半導体市場調査会社である台TrendForceは、NVIDIAとAMDのAI半導体の開発計画ならびにそれらに搭載されるHBMの仕様調査を行ったことを発表した。

それによると、NVIDIAの次世代プラットフォーム「Blackwell」を採用したBシリーズGPUを含むGB200などのモデル、中でもGB200は需要の高さもあり、その出荷台数は2025年までに数百万ユニットを超え、NVIDIAのハイエンドGPU分野の40~50%近くを占める可能性があるとTrendForceは予測している。

NVIDIAのGB200やB100など、2024年後半に発売される予定の各製品は従来よりも複雑かつ高精度なTSMCの「CoWoS-L」を採用するが、その検証とテストに時間がかかるほか、通信や冷却性能などの側面でAIサーバシステムに最適化させるための時間が必要になることから、2024年第4四半期または2025年第1四半期まで生産数は限定的となることが予想されるという。

一方で複数ラインナップが展開されることで、CoWoSの需要が増加することが見込まれることから、TSMCは2024年末までにCoWoSの推定月間生産能力を前年比150%増の4万近くまで引き上げるが、そのうちの半分以上をNVIDIA向けとなるとみられるという。

また、Amkorなどのパートナーは現在、主にNVIDIAのHシリーズ向けにCoWoS-Sテクノロジーを手掛けていることから、技術的なブレークスルーは短期的には困難であり、そうしたOSATがクラウドサービスプロバイダ(CSP)による自社開発ASICを中心とした、NVIDIA以外の追加注文を確保でもしない限り、拡張計画は保守的なものとなる可能性があるともしている。

2024年後半にはHBM3eが主流に

2024年のNVIDIAとAMDの主要GPU製品に搭載されるHBMの方向性としては、2024年後半にNVIDIAはH100に代わってHBM3eを搭載したH200の出荷を拡大させる予定で、それ以降のGB200やB100などでもHBM3eが採用される模様である。一方のAMDも2024年末までに新製品MI350を発売する予定だが、それまでにH200と競合するMI32xといった暫定モデルを投入する可能性もあり、いずれもHBM3eを採用することとなる。

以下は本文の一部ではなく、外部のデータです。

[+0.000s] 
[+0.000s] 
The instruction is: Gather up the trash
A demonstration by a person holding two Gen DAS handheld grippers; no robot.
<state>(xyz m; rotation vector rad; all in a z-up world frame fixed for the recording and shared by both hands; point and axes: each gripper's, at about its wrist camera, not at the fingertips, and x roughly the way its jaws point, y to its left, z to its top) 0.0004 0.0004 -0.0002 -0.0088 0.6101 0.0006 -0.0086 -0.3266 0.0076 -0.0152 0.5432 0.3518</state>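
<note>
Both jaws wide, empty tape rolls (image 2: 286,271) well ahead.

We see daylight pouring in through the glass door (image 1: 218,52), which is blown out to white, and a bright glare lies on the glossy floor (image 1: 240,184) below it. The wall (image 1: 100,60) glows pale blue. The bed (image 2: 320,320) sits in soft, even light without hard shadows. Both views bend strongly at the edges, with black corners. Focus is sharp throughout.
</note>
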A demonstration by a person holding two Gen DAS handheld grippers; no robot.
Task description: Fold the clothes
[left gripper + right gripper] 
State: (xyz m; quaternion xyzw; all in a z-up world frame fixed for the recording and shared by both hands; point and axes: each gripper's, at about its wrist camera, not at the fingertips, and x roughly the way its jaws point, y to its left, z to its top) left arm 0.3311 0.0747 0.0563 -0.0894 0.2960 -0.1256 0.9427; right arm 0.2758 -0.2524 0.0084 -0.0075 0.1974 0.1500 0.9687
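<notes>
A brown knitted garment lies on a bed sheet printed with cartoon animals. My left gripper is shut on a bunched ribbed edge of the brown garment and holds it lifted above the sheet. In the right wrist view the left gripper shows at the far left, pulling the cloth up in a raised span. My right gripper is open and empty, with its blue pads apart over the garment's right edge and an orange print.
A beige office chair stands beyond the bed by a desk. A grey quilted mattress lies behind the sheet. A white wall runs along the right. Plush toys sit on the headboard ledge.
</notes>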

また、AIサーバの全体的な計算効率とシステム帯域幅の向上に向けてHBMの容量増加が続くことも予想されている。現在、市場では主に80GBのHBMを搭載したH100が使用されているが、2024年末までに192GBから288GBまで増加することが予想されるほか、MI300Aも最大288GBにまで増加されることが予想されるという。

このほか、HBM3eを搭載したGPUのラインナップでは8Hi(メモリ積層数が8層)構成から12Hi(メモリ積層数が12層)構成へと進化することで、容量の増加が図られることが見込まれている。NVIDIAのB100およびGB200は現在、192GBの8Hi HBM3eを搭載するとしているが、B200では12Hi HBM3eを搭載することで288GBまで引き上げられることとなる予定。一方のAMDのMI350と、2025年に発売される予定のMI375シリーズも12Hi HBM3eを採用することで、メモリ容量288GBを実現することが予想されるとしている。